Он расстроенно покачал головой.

— Младший сын графа — восемнадцатилетний оболтус, которого следовало бы определить в военное училище… если не ошибаюсь, он был представлен тебе на церемонии утверждения регента…

— Лорд Карл?

— Да. Вчера на вечеринке он спьяну ввязался в потасовку…

— Ну что ж, дело житейское. Такое случается даже в Колонии Бета.

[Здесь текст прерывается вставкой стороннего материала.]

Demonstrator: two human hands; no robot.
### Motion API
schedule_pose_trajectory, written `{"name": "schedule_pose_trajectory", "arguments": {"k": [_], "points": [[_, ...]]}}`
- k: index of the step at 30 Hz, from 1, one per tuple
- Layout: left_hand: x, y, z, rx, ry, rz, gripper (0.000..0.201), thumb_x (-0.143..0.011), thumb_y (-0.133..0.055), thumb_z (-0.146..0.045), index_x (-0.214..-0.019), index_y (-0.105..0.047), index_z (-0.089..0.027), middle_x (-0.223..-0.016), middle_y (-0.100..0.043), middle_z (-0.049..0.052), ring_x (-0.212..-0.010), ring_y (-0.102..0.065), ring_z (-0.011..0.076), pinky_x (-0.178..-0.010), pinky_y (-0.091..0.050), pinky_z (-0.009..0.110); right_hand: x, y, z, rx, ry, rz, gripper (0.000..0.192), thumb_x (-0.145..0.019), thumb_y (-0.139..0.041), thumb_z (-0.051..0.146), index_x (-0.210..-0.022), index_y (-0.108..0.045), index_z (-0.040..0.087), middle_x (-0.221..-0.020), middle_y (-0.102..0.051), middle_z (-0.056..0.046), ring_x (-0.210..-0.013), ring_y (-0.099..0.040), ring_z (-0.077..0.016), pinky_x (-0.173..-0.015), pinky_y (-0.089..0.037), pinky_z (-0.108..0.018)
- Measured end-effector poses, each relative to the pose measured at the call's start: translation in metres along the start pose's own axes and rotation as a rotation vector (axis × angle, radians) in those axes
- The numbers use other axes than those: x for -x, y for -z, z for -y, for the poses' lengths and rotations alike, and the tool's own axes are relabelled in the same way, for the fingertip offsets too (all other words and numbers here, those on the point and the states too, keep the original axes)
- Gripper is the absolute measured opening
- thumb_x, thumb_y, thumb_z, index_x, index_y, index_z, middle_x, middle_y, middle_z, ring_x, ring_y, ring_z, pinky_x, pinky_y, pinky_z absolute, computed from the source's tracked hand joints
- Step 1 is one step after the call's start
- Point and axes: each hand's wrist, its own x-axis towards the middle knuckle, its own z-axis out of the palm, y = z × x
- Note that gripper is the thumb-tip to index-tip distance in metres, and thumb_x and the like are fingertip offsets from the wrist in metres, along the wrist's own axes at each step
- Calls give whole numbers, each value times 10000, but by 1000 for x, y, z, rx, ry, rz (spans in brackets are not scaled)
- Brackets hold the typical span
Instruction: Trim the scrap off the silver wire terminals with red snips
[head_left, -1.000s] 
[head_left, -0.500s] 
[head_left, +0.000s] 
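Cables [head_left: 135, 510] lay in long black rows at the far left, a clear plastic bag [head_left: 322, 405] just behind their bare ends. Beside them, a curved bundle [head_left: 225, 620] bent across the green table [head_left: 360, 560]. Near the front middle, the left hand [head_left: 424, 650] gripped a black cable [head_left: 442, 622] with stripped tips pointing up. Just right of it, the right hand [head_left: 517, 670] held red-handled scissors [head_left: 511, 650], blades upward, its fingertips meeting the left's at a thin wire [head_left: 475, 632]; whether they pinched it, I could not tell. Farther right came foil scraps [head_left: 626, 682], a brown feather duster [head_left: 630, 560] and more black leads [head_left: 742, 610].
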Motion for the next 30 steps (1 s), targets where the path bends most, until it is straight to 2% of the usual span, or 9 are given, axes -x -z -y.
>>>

— Вот именно. Но выяснять свои отношения они отправились на улицу, вооружившись парой тупых шпаг, висевших на стене в качестве украшения, и кухонными ножами. И все обернулось трагично.

— Кто-нибудь был ранен?

— К сожалению, да. Насколько я понял, беда произошла случайно: в неловком падении графский сын ткнул своего соперника шпагой в живот и, видимо, попал в какую-то артерию. Тот почти мгновенно скончался от потери крови. К тому времени как зрители достаточно протрезвели, чтобы вызвать медицинскую помощь, было уже слишком поздно.

— Боже правый!

— Это была дуэль, Корделия. Она началась в шутку, но закончилась всерьез. А за дуэль существует наказание. — Форкосиган встал и принялся расхаживать по комнате; потом остановился у окна, глядя в дождливые сумерки. — Граф пришел просить для сына императорского помилования. Или, если я не могу этого добиться, — замены формулировки обвинения. На суде за простое убийство парень мог бы заявить, что вынужден был прибегнуть к самозащите, и, возможно, ему удалось бы отделаться всего лишь тюремным заключением.